Mining and Integrating Data from ClimDB and USGS using the GCE Data Toolbox

Printer-friendly versionPrinter-friendly version
Issue: 
Spring 2006

- Wade Sheldon (GCE)

Introduction

Climate and hydrographic data are critically important for most long-term ecology studies, so integrated climate and hydrography databases such as ClimDB/HydroDB and the USGS National Water Information System represent major resources for ecologists. Both ClimDB/HydroDB and USGS also have web-based query interfaces, which provide convenient access to data and basic plots from many monitoring stations across the country. These centralized databases therefore significantly aid users with the first two phases of any data synthesis project: data discovery and data access.

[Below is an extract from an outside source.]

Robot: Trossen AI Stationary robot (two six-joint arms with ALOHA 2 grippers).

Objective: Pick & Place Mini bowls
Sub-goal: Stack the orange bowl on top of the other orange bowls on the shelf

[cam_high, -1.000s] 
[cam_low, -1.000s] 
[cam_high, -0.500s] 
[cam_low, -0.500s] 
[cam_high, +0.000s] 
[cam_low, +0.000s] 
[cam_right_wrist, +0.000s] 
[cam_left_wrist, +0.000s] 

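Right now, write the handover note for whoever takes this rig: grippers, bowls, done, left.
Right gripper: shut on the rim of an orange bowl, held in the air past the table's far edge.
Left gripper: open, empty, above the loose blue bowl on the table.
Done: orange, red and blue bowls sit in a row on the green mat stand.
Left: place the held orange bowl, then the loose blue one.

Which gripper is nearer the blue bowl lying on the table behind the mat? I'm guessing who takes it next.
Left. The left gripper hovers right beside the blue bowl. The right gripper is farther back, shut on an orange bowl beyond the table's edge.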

Data synthesis doesn't stop with the initial download, though, and many users I've worked with quickly become frustrated performing the remaining steps that are typically required. For example, common follow-up tasks include parsing and importing data into spreadsheets or analytical software, assigning or harmonizing attribute names and units, and integrating data from multiple stations for comparative analysis. Automating these operations is highly desirable, but usually requires custom programming and is not practical for most researchers. Consequently some students and researchers avoid data synthesis all together, viewing it as either too tedious or difficult, while others request help with synthesis tasks from information management staff, adding to their workload.

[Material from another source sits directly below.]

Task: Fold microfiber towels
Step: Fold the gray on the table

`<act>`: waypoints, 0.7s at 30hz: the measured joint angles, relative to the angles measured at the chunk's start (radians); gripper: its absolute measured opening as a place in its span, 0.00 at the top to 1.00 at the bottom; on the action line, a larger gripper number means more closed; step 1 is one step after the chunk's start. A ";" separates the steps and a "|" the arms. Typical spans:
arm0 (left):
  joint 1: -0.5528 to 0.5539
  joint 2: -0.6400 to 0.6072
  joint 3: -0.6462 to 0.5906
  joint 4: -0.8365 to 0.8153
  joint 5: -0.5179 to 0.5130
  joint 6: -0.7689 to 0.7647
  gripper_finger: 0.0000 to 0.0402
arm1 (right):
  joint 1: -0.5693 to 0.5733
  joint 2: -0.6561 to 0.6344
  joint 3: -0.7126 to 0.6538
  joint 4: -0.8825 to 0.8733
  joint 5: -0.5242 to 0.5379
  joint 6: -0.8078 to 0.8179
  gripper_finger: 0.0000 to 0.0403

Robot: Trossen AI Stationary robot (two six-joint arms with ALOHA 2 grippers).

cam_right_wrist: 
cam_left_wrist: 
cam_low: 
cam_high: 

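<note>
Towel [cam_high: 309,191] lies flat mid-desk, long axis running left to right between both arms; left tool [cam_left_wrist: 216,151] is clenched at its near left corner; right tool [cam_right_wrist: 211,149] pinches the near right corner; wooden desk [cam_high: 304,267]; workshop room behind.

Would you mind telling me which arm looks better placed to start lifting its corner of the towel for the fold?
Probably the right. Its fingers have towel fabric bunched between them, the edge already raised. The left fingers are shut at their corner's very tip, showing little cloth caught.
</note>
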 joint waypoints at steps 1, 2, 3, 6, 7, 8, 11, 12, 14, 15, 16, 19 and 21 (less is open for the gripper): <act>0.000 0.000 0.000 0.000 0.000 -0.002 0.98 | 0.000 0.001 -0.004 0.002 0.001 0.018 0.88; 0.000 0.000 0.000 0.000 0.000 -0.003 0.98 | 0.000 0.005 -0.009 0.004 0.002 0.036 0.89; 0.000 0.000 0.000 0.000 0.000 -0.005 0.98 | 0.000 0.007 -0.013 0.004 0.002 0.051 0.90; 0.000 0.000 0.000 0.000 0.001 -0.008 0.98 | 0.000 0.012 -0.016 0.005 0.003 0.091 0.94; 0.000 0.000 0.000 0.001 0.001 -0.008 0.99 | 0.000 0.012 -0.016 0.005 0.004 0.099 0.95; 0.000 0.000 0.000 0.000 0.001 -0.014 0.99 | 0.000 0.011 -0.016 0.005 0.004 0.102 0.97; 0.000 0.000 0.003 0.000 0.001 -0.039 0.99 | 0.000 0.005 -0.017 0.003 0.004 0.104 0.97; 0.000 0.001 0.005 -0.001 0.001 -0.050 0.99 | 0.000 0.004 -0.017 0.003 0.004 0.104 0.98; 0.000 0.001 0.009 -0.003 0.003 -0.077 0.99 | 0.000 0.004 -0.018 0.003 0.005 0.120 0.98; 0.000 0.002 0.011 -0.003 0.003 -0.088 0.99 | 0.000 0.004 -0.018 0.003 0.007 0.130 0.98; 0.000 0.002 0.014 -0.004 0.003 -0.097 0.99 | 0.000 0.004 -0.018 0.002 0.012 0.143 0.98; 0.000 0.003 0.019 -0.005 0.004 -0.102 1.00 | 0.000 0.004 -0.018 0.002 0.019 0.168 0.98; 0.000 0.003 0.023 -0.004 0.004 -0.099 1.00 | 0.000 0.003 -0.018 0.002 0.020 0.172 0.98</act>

As I've described in several prior Data Bits articles (1,2,3), at GCE we have developed a flexible environment for metadata-based data transformation, quality control, analysis and integration using the multi-platform MATLAB programming language (i.e. GCE Data Toolbox). This software was also used to develop an automated USGS data harvesting service for HydroDB that contributes near-real-time hydrographic data on behalf of 10 LTER sites to the ClimDB/HydroDB database on a weekly basis (4). In the remainder of this article I describe new data mining features recently added to this toolbox that allow users to interactively retrieve data from any station in ClimDB/HydroDB or the USGS NWIS (using MATLAB 6.5 or higher), and then easily transform and integrate these data sets to perform synthesis on their own.

 

Mining ClimDB/HydroDB

fig 1. ClimDB/HydroDB data mining dialog
fig 1. ClimDB/HydroDB data mining dialog
(click on image for larger version)

Retrieving data using the ClimDB/HydroDB web application is a multi-step process, starting with site selection and user registration, followed by station and parameter selection, then specification of download options. In order to automate this process on behalf of users a complete "variables" report is initially retrieved from the ClimDB web server in XML format. This report is then parsed into delimited text format using XSLT and cached as a data table to provide an up-to-date list of stations and available parameters, which can be updated at any time on demand. This parameter table is used to populate controls on a GUI form (fig 1), which also prompts for and caches user name and affiliation information to pass to ClimDB along with each data request.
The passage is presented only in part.